Analysis: The judgment delivered by the High Court of Kerala revolved around the interpretation of whether the profit from the sale of shade trees should be considered as capital gains under section 45 of the Income Tax Act, 1961. The case involved the sale of old shade trees during the accounting period relating to the year of assessment 1964-65, where the Income-tax Officer assessed the profits and gains from the sale under section 45 of the Act. The Appellate Assistant Commissioner initially ruled that the profits constitute agricultural income and should not be taxed. However, the Tribunal accepted the revenue's contention that the trees were "property of any kind" and not "agricultural land in India," leading to the profits being taxable under section 45.

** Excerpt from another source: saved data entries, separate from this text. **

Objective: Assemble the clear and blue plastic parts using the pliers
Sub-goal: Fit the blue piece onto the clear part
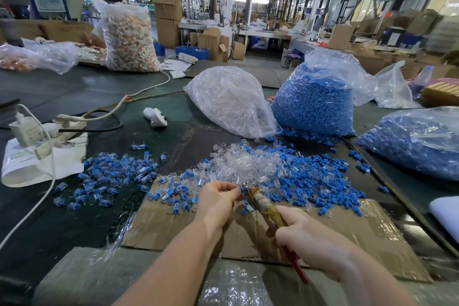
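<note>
My left hand (218, 197) pinches a small clear and blue plastic part (241, 189) just above the cardboard sheet (367, 226). My right hand (308, 238) grips the pliers (263, 202), whose tape-wrapped jaws meet the part at its right side. Their red handle sticks out below my fist. A pile of loose clear parts (243, 164) lies beyond my hands, with loose blue parts (320, 181) spread to its right. Joined clear-and-blue pieces (111, 171) lie scattered to the left.
A bag of clear parts (231, 102) and two bags of blue parts (315, 104) (417, 141) stand behind and to the right. A power strip with charger and cables (49, 131) sits on the left, a white controller (155, 117) mid-table. A person works at the far left.
</note>
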Demonstrator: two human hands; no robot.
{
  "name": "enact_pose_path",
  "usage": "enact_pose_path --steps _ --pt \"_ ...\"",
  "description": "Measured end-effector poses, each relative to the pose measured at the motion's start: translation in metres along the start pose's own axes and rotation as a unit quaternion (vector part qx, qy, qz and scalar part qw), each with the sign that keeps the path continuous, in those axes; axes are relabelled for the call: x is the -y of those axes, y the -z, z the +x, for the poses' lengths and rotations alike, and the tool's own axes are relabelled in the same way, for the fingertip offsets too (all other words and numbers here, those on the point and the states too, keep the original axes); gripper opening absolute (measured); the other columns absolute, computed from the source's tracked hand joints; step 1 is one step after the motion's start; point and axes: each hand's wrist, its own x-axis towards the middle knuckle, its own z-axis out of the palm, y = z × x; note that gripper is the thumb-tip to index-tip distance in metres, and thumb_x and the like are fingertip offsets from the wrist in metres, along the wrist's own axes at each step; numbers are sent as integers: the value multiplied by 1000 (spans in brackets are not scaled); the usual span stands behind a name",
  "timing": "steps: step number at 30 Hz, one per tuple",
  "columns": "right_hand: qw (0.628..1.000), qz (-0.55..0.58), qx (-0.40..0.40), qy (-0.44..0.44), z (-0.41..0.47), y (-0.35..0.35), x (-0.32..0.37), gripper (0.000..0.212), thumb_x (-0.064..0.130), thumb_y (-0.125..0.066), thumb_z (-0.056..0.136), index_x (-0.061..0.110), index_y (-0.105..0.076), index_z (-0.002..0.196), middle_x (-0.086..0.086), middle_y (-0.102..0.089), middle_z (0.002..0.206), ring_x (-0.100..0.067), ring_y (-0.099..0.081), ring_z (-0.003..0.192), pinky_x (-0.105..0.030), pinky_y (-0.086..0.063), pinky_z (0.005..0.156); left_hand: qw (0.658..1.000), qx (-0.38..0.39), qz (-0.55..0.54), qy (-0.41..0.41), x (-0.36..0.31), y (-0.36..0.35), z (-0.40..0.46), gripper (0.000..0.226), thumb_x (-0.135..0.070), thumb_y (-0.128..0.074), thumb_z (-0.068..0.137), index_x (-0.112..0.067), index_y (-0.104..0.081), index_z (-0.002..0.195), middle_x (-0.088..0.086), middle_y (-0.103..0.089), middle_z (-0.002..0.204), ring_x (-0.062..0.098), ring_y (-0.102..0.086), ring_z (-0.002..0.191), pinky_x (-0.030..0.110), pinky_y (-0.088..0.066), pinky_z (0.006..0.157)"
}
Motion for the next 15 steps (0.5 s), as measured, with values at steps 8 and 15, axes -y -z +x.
enact_pose_path --steps 8,15 --pt "1000 -11 23 11 -5 2 7 12 -1 -45 80 5 -53 85 0 -52 81 -3 -43 53 -14 -33 46 1000 -16 6 8 -3 -3 -2 7 -4 -61 87 -8 -64 82 11 -68 78 19 -65 67 20 -47 46" --pt "995 -77 -28 49 -3 -5 8 24 0 -42 84 17 -48 69 3 -49 71 -2 -41 52 -13 -33 47 1000 -22 -1 11 -3 -3 -5 5 -3 -60 87 -6 -64 85 13 -68 82 21 -65 70 23 -48 49"
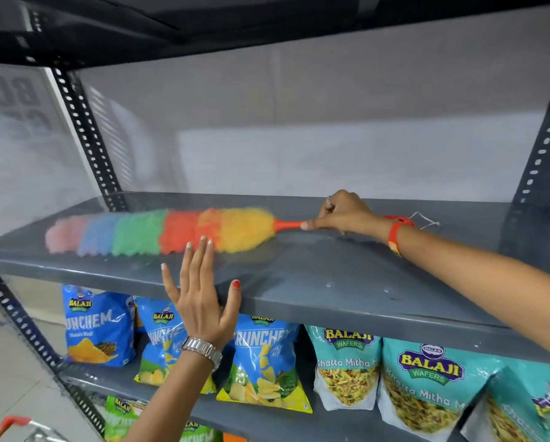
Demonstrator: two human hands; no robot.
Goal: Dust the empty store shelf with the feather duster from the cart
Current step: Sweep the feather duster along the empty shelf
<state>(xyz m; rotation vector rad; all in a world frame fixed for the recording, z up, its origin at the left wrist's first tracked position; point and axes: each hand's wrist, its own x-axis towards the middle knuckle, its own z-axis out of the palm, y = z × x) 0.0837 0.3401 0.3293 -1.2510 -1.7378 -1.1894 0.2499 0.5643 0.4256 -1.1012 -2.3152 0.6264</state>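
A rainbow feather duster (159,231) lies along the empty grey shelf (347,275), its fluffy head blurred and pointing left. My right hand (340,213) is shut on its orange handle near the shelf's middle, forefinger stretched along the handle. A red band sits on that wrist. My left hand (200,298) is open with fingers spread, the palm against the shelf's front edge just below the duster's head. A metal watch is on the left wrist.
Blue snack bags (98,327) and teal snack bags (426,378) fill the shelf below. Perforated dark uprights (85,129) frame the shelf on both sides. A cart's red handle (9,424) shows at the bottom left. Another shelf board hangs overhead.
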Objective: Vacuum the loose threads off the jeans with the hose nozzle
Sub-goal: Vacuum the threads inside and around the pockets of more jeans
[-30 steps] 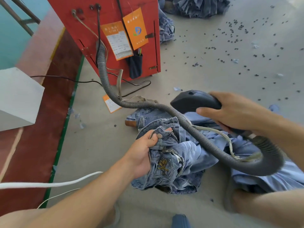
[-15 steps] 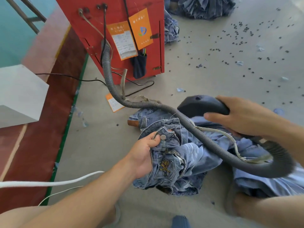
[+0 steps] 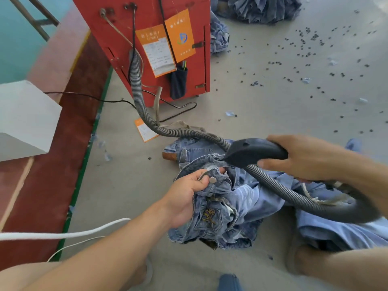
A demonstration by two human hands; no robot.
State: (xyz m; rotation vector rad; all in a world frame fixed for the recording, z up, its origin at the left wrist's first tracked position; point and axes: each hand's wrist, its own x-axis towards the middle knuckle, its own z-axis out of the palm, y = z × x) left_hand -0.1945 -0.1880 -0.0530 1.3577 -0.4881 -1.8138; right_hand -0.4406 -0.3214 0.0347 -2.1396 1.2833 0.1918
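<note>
Head view: the jeans (image 3: 222, 208) lie bunched on the grey floor (image 3: 262, 106) in front of me, waistband up, spreading into paler denim toward my right. My left hand (image 3: 184, 198) has its grip clenched on the waistband, thumb beside the metal button (image 3: 213, 180), lifting that edge off the heap. My right hand (image 3: 302, 158) is wrapped around the back of the black nozzle (image 3: 252, 152), whose front end sits just over the waistband, close to my left fingers; I cannot tell whether it touches the cloth. The ribbed grey hose (image 3: 142, 110) leaves a red cabinet (image 3: 147, 17) further ahead, crosses the jeans beneath the nozzle and loops round under my right forearm. Two orange cards (image 3: 165, 45) hang on the cabinet, a third card (image 3: 144, 131) lies on the floor beside the hose. Small dark bits (image 3: 310, 38) are scattered over the floor to the right, and another pile of denim (image 3: 258, 7) sits beyond the cabinet. A white cord (image 3: 63, 234) runs past my left arm.
</note>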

The primary issue addressed by the court was whether the trees in question could be classified as "capital assets" as defined in section 2(14) of the Act. The court analyzed the definition of "capital assets" and deliberated on whether the trees should be excluded as "agricultural land in India." The court emphasized that the principle of "what is attached to the land belongs to the land" was not applicable in India, citing relevant legal precedents to establish that trees are property but not necessarily agricultural land. Consequently, the court concluded that the trees were not "agricultural land in India" and, therefore, constituted a capital asset, making the profits taxable under section 45.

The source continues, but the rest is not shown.